This book sees the style of the Sherlock Holmes stories change a little as they become shorter and more like novellas instead of it being one book to a story. It works rather well as it allows for plenty of detail but keeps each story fast paced.
It is done in a way that gives the reader the feeling that each adventure is fairly recently. A quickly bundled together collection of stories that Watson was desperate to share with the outside world. Holmes is not so impressed with the publication of his adventures because of the way it makes them feel rather fanciful but also because it makes his job of going about undetected all the more challenging.
Traditionally many people think of Holmes as a murder solver or somebody discovering the answers to the biggest crimes committed but in this collection of adventures not a single one of the stories turns out to be a crime under law. Morally dubious and ethically questionable certainly but nothing that could get anybody locked up given a court judgement.
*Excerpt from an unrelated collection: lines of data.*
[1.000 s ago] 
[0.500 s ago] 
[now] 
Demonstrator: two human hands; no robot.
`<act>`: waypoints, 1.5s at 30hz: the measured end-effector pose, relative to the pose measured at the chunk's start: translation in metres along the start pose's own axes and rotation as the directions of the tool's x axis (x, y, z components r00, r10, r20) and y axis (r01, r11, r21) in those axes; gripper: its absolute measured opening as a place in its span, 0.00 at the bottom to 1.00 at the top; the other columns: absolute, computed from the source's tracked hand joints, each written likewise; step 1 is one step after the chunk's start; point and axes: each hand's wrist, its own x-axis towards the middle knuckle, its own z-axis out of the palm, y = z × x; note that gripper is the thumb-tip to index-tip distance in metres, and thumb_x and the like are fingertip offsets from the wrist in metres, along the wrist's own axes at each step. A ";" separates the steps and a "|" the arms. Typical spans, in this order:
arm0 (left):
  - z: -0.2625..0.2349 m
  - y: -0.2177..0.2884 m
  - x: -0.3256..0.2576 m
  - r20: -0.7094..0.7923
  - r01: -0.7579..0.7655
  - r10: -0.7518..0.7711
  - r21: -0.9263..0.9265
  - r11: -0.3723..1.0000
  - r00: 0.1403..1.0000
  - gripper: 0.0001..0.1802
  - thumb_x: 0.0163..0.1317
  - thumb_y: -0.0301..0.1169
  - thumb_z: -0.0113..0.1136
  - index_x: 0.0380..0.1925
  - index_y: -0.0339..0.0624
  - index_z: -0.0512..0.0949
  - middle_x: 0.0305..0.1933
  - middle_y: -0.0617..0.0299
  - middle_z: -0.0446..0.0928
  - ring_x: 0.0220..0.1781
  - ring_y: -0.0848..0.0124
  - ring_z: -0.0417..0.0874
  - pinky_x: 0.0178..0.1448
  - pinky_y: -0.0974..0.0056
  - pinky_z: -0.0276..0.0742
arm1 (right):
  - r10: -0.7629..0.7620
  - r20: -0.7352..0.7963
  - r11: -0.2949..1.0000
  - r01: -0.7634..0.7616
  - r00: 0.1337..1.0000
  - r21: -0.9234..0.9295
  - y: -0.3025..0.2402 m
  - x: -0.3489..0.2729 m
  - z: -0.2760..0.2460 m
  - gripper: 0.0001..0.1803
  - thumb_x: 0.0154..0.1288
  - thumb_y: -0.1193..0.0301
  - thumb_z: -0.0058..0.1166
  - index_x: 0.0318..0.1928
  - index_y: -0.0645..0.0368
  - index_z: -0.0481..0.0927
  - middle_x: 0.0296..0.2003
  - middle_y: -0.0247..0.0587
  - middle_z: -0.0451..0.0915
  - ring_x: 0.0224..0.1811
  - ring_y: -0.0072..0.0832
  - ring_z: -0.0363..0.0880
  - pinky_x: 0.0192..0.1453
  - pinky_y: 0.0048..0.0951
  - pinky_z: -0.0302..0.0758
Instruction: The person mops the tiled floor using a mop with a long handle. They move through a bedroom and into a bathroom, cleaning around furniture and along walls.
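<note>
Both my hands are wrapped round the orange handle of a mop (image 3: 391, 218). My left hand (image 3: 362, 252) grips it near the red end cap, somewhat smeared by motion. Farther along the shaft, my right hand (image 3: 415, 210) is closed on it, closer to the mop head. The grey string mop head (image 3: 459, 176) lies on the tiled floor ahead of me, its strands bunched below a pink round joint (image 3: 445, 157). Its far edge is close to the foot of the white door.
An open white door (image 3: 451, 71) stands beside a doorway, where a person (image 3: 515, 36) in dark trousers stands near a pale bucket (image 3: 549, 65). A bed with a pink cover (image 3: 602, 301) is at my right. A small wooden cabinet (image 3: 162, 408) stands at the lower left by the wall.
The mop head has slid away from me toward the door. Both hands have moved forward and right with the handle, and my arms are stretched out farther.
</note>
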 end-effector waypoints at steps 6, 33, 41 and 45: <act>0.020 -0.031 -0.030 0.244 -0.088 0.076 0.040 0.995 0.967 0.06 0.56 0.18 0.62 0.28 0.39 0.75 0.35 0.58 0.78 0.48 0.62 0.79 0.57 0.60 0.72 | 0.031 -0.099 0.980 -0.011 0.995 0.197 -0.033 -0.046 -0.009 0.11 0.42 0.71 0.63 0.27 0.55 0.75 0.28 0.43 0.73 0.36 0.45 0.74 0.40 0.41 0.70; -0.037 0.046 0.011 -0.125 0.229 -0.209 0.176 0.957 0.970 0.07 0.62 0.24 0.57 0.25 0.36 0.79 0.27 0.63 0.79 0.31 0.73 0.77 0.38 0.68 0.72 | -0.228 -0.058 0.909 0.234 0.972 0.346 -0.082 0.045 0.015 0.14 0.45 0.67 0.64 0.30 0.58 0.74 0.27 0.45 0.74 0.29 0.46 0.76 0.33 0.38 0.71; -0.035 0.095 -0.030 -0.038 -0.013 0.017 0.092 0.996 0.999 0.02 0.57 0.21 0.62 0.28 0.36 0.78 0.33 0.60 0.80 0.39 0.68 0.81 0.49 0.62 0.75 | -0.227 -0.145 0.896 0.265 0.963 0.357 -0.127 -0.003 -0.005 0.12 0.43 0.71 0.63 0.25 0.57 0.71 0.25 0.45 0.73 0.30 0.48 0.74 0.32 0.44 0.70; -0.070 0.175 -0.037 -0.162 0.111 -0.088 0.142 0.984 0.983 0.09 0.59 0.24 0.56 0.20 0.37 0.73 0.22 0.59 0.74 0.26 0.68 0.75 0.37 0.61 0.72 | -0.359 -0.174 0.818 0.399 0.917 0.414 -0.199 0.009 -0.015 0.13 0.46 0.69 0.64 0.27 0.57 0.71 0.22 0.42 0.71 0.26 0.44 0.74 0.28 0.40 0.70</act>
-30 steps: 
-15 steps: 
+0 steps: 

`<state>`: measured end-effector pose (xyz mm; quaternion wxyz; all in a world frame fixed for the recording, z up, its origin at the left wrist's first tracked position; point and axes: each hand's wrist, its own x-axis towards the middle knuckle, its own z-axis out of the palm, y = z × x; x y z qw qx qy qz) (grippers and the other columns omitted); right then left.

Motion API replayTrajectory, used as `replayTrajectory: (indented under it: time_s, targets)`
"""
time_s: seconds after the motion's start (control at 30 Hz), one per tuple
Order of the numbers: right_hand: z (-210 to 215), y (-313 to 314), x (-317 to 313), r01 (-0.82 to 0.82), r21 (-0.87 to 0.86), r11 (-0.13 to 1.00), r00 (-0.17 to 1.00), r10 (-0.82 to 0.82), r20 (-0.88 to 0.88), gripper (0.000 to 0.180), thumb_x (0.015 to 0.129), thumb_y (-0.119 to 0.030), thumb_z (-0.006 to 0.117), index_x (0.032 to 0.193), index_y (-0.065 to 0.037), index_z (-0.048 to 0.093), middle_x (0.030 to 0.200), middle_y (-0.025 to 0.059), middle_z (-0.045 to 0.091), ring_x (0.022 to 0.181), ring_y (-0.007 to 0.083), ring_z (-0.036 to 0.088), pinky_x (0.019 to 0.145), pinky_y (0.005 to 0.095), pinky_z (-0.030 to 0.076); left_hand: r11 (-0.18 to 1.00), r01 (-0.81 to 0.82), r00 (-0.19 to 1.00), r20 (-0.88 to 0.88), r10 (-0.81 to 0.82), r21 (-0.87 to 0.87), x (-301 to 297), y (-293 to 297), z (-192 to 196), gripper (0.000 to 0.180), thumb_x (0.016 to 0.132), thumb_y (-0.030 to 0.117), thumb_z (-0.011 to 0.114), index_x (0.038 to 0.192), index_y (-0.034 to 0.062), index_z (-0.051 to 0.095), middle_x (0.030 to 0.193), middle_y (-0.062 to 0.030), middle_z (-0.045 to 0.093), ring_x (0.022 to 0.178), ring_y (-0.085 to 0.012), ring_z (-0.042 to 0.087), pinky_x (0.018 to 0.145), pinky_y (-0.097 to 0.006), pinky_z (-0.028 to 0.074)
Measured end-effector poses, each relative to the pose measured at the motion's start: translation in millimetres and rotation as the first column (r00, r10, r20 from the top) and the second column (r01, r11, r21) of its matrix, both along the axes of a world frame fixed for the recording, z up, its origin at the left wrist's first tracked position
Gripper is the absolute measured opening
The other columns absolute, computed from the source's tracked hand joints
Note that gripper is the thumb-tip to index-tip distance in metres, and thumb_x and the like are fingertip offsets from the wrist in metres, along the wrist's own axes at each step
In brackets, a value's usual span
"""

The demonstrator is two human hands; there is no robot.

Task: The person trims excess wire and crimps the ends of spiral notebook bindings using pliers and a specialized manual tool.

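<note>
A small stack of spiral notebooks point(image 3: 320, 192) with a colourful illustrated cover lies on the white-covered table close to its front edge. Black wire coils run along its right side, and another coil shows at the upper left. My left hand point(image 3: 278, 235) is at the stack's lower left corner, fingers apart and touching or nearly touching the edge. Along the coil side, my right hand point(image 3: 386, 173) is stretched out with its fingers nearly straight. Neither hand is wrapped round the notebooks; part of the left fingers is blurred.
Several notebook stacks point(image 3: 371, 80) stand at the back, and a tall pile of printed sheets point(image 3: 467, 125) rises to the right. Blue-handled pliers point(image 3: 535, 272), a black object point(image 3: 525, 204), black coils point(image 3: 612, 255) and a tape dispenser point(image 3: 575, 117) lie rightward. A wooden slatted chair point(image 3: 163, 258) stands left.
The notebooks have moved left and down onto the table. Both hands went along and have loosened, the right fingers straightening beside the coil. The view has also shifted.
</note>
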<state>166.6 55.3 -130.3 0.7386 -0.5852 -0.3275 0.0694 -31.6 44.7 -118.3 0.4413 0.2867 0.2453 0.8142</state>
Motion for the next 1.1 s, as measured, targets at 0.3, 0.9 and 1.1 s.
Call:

This is one of the things that really helps to refresh Holmes and the series itself as it shows how exciting none crimes can be to Watson and the reader but how they can be equally frustrating or painfully mind-numbingly boring to Holmes.
The further on in the series we dive the more it seems that Holmes has an appetite for crime that can never really be satisfied. The detective always discusses the need to start at the end of the story and work back to the beginning in such a way that the observational reader has to question whether his ability to understand crimes is based solely on a genius mind or a mind filled with criminality as well.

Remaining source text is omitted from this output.